Sanırım robalı bej elbisem şimdilik idare ederdi beni. Üzerine de kahverengi bir şal taktım mı tamamdır işte olmuştu. Hızlıca giyinip aynadan kendimi şöyle bir kontrol ettim. Fena durmuyorum be.
İçeriden gelen kahkaha sesleriyle parmak uçlarımda ilerleyerek salonun kapısının pervazına yaslandım.

Çayan kanepenin dibinde yerdeki kilimin üstüne oturmuş başı annemin dizlerinin üzerindeyken, annem Çayanın saçlarını okşuyor abim ise müstakbel eşimi kıskanıp annemi yanaklarından öpüyordu.
Sümeyye, Ammar'a  sataşmıştı muhtemelen. çünkü şuan babamın etrafında birbirlerini kovalıyorlardı. Babam başım dönüyor diyerek ikisini de koltuğa oturttu ve başlarına birer  öpücük kondurdu.
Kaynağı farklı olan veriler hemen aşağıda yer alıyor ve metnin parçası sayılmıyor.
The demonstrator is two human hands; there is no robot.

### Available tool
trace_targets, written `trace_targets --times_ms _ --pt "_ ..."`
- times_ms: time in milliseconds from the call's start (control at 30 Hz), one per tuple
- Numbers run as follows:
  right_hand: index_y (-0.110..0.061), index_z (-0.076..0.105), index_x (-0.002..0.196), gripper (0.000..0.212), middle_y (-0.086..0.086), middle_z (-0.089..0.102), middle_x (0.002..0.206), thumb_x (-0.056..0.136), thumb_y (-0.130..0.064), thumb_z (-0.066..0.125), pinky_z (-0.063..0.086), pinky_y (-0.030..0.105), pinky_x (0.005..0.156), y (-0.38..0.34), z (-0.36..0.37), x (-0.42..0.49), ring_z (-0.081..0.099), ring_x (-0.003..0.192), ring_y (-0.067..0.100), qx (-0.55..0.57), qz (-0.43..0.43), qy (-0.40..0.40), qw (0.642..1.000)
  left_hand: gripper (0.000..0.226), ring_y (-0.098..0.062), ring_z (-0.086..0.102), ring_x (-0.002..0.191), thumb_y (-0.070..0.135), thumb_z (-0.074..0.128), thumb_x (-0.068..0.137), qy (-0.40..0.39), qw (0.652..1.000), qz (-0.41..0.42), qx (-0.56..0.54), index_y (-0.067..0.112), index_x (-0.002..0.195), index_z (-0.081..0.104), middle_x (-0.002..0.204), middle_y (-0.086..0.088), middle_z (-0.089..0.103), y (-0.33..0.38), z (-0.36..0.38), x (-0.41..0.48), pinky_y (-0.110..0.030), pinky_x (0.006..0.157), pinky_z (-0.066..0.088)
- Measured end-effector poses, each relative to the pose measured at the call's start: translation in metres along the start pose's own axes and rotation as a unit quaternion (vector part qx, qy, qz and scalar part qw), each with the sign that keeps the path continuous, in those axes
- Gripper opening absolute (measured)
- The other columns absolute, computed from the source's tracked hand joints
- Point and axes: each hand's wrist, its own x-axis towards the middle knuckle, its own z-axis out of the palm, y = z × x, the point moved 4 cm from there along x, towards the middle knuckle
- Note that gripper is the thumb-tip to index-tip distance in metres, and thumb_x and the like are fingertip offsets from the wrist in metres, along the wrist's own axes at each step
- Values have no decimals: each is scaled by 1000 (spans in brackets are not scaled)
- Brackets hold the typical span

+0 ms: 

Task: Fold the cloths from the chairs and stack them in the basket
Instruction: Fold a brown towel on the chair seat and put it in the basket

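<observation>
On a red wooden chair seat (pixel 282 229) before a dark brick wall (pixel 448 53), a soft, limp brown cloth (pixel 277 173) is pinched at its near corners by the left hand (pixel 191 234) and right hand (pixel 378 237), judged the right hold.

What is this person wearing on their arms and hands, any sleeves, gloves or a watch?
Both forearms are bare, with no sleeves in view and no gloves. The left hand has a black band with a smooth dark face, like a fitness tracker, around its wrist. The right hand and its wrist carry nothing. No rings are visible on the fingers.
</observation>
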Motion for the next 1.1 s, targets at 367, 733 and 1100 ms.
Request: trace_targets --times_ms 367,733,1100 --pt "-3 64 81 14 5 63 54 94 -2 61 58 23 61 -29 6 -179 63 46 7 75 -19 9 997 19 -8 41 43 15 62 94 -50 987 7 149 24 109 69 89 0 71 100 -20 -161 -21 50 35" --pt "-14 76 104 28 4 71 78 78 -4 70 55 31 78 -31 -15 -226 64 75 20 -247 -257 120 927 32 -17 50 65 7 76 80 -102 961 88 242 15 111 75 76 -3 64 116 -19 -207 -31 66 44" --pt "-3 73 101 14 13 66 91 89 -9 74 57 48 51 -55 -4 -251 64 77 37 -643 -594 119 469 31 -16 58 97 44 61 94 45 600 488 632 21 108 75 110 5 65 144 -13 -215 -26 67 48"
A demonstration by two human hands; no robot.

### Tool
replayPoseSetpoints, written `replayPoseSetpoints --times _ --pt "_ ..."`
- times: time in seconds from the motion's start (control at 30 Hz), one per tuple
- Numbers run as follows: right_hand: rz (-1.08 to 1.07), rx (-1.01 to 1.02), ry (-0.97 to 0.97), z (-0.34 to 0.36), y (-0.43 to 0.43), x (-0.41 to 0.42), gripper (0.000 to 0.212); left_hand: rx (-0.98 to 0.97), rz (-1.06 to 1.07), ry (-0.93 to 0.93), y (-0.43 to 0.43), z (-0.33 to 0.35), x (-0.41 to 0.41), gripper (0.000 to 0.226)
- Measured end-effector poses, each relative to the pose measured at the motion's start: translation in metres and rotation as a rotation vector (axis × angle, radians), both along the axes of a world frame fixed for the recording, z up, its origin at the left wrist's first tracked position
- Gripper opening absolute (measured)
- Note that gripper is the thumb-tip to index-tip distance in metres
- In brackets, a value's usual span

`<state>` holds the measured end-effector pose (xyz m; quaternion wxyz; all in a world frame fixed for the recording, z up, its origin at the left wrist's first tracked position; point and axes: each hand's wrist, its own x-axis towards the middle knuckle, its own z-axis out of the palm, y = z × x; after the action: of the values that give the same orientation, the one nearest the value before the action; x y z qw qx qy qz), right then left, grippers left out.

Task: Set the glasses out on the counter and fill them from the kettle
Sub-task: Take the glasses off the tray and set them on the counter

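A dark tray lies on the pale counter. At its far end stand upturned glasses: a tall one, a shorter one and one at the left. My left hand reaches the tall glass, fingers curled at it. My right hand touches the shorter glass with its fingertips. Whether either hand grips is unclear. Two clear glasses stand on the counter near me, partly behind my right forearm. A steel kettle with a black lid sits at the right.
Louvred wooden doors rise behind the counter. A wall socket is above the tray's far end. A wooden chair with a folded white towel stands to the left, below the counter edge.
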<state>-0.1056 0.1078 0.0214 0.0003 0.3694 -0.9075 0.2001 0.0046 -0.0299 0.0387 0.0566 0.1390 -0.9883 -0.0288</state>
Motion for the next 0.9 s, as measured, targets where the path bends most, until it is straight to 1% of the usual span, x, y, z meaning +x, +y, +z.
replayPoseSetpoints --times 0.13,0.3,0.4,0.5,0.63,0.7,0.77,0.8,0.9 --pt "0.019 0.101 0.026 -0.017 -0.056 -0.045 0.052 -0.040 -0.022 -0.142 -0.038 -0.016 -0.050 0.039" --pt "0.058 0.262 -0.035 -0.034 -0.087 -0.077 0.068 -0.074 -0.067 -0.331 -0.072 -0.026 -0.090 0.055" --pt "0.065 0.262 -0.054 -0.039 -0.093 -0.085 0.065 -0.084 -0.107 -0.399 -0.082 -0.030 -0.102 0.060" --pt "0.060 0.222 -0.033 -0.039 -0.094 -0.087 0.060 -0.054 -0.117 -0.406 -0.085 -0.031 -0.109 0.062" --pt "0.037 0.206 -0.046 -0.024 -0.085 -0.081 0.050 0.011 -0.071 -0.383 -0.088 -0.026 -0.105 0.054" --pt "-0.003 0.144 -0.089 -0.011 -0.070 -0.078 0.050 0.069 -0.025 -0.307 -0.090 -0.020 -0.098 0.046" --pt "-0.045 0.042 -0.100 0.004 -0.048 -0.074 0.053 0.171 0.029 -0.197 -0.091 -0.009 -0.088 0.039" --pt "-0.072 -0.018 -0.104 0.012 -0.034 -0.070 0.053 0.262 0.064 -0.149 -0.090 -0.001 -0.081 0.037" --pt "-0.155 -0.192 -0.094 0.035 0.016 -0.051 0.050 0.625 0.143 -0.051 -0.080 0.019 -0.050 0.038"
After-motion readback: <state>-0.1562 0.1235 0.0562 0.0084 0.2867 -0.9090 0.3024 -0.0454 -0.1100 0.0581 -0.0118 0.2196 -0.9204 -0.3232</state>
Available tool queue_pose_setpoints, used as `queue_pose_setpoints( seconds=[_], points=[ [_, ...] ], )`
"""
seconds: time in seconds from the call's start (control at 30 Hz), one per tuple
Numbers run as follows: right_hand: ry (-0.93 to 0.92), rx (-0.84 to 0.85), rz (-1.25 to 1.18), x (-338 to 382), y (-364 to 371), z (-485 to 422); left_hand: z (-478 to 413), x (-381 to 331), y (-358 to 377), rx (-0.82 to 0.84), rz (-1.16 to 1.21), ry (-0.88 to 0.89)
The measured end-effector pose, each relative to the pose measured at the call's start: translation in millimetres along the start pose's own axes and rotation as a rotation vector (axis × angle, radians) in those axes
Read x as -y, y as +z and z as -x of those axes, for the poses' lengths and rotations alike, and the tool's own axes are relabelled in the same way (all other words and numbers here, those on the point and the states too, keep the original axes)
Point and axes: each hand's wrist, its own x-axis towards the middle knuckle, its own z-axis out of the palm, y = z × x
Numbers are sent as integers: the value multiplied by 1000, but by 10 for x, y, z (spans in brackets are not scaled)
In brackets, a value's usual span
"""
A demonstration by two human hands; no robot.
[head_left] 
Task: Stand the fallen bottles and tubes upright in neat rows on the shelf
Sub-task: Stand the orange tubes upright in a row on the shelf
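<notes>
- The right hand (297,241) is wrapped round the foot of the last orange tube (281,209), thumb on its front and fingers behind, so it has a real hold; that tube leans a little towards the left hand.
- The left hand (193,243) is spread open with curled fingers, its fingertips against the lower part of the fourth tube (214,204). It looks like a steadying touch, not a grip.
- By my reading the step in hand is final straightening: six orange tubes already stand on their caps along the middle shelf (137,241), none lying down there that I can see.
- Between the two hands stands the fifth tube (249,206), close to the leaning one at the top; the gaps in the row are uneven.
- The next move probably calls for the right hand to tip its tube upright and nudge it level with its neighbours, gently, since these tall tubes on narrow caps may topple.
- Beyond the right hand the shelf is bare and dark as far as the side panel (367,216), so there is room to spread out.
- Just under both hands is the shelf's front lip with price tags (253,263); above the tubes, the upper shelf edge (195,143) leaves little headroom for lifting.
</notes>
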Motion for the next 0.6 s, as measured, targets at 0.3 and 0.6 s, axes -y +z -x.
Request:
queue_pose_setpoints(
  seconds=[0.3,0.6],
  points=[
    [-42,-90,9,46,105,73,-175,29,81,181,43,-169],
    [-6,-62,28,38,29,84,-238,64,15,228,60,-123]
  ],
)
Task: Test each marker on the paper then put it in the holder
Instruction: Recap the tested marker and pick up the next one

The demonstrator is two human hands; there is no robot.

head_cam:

Sümeyye ve Ammar namı diğer Tom ve Jerry kollarını bağlamış Çayan ve abimin birbirine sataşmalarını izliyorlardı.
Babam ve annemin gözleri birbirlerine değince dudaklarına  tebessüm yerleşti. Birbirlerine bakışları hiç değişmemişti sanki. 
Otuz küsür yılı birlikte devirdikleri halde annem babama aynı aşkla bakıyor, babam ise anneme aynı şefkatle bakıyordu.

Birbirlerine hala aynı tebessüm ile bakıyorlardı. Onların bu haline baktıkça eski albümlerindeki isteme fotoğrafları gözümün önüne geliyordu. Annem beyaz tenli bir kadınken babam ona tezat esmer bir tene sahipti. Annemin koyu kahve gözleri babamın ela gözlerinin içinde kayboluyordu.
Üzerimde hissettiğim bakışlarla gözlerimi annem ve babamdan çekip Adin Çayan'a baktım.
O parıldayan gözlerle bana bakarken yanaklarımı bir ateş basmıştı. Öyle bakışları vardı ki sanki dünyadaki en güzel kadın sizmişsiniz gibi hissettiriyordu.

Abimin boğazını temizleme sesiyle irkilip kötü kötü baktım. Hayır yani niye bozuyorsun be çocuk.
Göz ucuyla Çayan'a bakıp babamın yanına adımladım.
Babam beni kolları altına alırken abime küçük bir dil çıkarıp babamın yanağına kocaman bir öpücük bıraktım. Babam başımdan öperken derin bir nefes aldı.
Küçüklüğümüzden beri banyodan sonra tarağımızı alıp babamın dizlerinin dibine gelirdik. Genelde babam Sümeyye ile Benim saçlarımızı kurutup örerken, annem Ammar ve abimin saçlarını kuruturdu. Tabi rutin haline gelen bir şeyde başımıza kondurulan öpücükten sonra saçlarımızın koklanmasıydı.

Kaç yaşına gelirsek gelelim her banyodan sonra o mükemmel soruyu soruyorduk annem ve babama; saçlarım nasıl kokuyor?
Cevap ise daima bir öpücük ve mis gibi kokuyor olurdu.
Anneciğim bana bakarken Çayan'a  anılarımızı anlatıyordu.
Babama düşkünlüğümü  kıskandığını itiraf etmiyordu hala sevgili anneciğim.
Küçükken annem ve babamı hiç yan yana oturtmazmışım hep ortalarına oturur. Bir yanımda annem bir yanımda babam diyerek abime Nisbet yaparmışım. Babamın elini tuttuğumda ayaklarım yere değmediği halde inatla her gittiği yere beraber gidermişim.
Akıllı ama çok konuşan bir bebekmişim. Ve daha neler neler anlattı Çayan'a.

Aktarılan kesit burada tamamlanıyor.